* _TASK TO CARRY OUT_
Give back exactly the stretch of data below from the line holding "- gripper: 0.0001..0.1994" through the line holding "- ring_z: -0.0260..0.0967", both ends included, and leave the remaining lines out.

[Stored dataset items]
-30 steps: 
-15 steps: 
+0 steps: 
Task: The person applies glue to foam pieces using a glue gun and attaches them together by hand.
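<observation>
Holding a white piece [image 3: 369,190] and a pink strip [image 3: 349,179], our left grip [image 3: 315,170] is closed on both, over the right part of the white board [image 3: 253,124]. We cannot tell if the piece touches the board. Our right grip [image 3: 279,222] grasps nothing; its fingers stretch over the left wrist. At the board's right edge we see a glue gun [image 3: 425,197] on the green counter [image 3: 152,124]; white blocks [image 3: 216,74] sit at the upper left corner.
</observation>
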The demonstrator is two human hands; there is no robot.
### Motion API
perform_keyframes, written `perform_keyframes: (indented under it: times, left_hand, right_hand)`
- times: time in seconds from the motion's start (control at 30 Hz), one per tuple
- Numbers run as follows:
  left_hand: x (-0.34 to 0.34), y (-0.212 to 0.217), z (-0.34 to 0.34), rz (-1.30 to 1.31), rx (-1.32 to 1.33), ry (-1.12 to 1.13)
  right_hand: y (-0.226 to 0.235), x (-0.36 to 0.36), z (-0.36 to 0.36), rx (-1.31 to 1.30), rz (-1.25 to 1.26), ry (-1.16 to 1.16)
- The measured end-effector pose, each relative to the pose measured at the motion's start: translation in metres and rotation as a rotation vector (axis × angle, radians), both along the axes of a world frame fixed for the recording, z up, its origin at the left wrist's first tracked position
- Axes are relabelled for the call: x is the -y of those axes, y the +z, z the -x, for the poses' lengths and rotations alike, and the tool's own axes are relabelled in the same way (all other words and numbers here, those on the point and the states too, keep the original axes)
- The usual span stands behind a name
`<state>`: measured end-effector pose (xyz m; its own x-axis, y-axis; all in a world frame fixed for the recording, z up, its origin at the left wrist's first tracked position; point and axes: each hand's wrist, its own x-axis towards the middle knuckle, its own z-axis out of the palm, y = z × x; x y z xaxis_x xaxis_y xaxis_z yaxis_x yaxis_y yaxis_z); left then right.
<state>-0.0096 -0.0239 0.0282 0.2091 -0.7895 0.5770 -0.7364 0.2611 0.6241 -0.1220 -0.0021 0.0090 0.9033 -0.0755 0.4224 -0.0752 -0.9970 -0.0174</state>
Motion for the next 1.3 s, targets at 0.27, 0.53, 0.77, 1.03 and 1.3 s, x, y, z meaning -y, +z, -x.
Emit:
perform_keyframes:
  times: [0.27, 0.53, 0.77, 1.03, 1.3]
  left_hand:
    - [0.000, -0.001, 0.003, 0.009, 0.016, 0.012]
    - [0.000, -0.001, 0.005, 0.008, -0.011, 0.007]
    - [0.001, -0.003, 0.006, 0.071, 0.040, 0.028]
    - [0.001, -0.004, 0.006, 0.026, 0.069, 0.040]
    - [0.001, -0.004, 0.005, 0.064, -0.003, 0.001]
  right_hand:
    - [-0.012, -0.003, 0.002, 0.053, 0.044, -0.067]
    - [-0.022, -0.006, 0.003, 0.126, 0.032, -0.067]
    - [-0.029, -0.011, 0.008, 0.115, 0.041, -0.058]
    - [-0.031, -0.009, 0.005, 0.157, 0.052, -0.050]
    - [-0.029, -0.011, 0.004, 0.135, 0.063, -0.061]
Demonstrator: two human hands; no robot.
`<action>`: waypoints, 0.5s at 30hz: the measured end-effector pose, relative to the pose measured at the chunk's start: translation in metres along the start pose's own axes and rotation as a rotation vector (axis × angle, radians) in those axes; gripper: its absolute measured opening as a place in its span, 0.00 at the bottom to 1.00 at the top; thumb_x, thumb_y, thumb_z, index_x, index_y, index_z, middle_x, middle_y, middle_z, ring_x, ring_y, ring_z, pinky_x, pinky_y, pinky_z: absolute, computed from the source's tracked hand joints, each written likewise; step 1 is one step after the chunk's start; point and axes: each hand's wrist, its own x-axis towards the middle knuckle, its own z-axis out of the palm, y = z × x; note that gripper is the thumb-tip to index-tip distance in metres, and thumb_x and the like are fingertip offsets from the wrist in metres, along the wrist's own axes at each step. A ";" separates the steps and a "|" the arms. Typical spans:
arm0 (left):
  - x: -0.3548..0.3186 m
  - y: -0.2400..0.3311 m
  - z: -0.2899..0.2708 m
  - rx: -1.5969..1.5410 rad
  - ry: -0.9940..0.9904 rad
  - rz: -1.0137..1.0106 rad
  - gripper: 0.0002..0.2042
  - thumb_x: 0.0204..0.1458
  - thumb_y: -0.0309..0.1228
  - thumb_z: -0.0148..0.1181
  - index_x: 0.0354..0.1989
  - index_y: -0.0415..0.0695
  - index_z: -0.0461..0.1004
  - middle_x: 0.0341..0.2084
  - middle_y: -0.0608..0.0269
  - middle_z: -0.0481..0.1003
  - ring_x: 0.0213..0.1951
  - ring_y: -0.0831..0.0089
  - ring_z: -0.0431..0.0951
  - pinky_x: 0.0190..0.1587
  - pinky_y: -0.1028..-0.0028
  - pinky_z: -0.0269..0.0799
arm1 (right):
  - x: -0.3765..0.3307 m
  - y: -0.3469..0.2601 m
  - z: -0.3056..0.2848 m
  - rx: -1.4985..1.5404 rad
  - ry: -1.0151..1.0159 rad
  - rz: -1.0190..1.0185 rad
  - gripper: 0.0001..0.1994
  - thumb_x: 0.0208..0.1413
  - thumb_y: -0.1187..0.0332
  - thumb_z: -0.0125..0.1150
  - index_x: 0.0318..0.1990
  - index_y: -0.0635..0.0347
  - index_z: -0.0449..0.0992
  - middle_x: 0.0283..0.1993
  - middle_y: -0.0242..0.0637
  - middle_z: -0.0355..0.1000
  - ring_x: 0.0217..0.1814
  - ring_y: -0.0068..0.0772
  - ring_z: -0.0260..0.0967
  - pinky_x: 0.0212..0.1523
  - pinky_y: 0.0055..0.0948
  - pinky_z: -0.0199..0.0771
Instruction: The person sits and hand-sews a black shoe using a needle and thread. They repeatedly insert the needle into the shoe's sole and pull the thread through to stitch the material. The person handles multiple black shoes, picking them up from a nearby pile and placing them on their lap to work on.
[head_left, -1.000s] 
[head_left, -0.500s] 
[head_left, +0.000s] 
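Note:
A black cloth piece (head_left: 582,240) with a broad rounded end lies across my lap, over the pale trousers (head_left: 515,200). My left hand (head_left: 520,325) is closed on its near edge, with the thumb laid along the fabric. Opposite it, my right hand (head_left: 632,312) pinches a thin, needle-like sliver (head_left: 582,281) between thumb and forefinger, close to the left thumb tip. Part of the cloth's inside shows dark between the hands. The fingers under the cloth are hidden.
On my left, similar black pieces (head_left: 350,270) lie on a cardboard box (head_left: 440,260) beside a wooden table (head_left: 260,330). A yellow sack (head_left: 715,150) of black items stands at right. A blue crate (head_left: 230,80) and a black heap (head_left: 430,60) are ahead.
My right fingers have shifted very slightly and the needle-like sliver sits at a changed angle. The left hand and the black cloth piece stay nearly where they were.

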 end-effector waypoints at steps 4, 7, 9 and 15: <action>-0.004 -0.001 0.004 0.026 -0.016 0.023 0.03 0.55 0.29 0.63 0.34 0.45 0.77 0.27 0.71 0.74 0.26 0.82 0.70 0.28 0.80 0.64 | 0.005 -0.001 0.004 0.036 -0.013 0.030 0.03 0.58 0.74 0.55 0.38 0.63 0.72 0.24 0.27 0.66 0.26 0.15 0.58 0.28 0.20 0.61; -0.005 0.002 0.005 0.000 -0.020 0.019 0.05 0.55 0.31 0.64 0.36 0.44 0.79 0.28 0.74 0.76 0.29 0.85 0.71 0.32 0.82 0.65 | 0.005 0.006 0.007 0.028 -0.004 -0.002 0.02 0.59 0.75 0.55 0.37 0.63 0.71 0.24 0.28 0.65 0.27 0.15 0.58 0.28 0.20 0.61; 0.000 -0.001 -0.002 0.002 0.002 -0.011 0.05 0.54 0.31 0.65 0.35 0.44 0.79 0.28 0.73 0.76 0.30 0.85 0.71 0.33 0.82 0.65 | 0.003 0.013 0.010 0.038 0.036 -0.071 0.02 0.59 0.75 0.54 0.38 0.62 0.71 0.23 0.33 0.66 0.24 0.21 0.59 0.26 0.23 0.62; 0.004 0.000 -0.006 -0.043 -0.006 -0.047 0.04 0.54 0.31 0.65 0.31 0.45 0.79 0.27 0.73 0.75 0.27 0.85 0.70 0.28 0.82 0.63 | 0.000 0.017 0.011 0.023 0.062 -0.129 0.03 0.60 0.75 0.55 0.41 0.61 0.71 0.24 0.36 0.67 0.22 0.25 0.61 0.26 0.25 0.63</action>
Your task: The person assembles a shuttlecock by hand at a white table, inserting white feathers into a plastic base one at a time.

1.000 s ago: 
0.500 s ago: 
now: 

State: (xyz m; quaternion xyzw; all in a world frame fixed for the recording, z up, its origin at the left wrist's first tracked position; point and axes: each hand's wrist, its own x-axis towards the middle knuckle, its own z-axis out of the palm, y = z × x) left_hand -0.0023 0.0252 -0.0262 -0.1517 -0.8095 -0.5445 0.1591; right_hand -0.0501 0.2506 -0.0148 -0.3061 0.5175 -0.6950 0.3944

* _RESPONSE FOR THIS EXERCISE_
  - gripper: 0.0001..0.1994
  - thumb_x: 0.0208..0.1413
  - thumb_y: -0.1187..0.0332
  - thumb_z: -0.0125..0.1150
  - index_x: 0.0318..0.1990
  - index_y: -0.0635..0.0347
  - index_z: -0.0449..0.0992
  - middle_x: 0.0283..0.1993
  - middle_y: -0.0242..0.0637
  - middle_z: -0.0355..0.1000
  - ring_x: 0.0217..0.1814
  - ring_y: -0.0068..0.0772
  - ring_z: -0.0260..0.0967

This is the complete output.